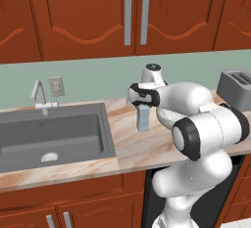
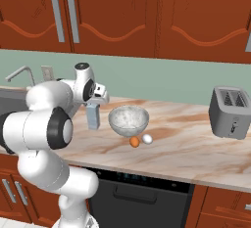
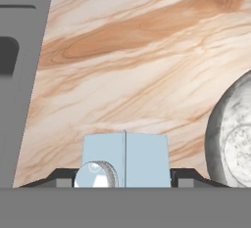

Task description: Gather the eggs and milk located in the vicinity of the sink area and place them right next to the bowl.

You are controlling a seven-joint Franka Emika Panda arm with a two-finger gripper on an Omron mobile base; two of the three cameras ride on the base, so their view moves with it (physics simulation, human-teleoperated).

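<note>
My gripper point(image 2: 93, 105) is shut on the top of the milk point(image 2: 93, 117), a pale blue-grey carton held upright, its base at or just above the counter. In the hand view the milk point(image 3: 125, 158) sits between my two dark fingertips point(image 3: 59, 177). The bowl point(image 2: 128, 120) stands just right of the carton and shows at the right edge of the hand view as well point(image 3: 230, 144). An orange-brown egg point(image 2: 134, 142) and a white egg point(image 2: 147, 138) lie side by side in front of the bowl. The sink point(image 1: 49, 134) is to the left of the carton.
A grey toaster point(image 2: 229, 112) stands at the right end of the counter against the backsplash. The chrome faucet point(image 1: 39, 95) rises behind the sink. Bare marble counter point(image 2: 186, 144) stretches between the bowl and the toaster. Wooden cabinets hang overhead.
</note>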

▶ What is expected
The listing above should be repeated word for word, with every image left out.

▶ Task solution
Task description: Gather the eggs and milk located in the vicinity of the sink area and place them right next to the bowl.

You are controlling a seven-joint Franka Emika Panda arm with a two-finger gripper on an Omron mobile base; two of the three cameras ride on the base, so their view moves with it (physics simulation, human-teleoperated).

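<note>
My gripper point(image 2: 93, 105) is shut on the top of the milk point(image 2: 93, 117), a pale blue-grey carton held upright, its base at or just above the counter. In the hand view the milk point(image 3: 125, 158) sits between my two dark fingertips point(image 3: 59, 177). The bowl point(image 2: 128, 120) stands just right of the carton and shows at the right edge of the hand view as well point(image 3: 230, 144). An orange-brown egg point(image 2: 134, 142) and a white egg point(image 2: 147, 138) lie side by side in front of the bowl. The sink point(image 1: 49, 134) is to the left of the carton.
A grey toaster point(image 2: 229, 112) stands at the right end of the counter against the backsplash. The chrome faucet point(image 1: 39, 95) rises behind the sink. Bare marble counter point(image 2: 186, 144) stretches between the bowl and the toaster. Wooden cabinets hang overhead.
</note>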

No more output is required for this exercise.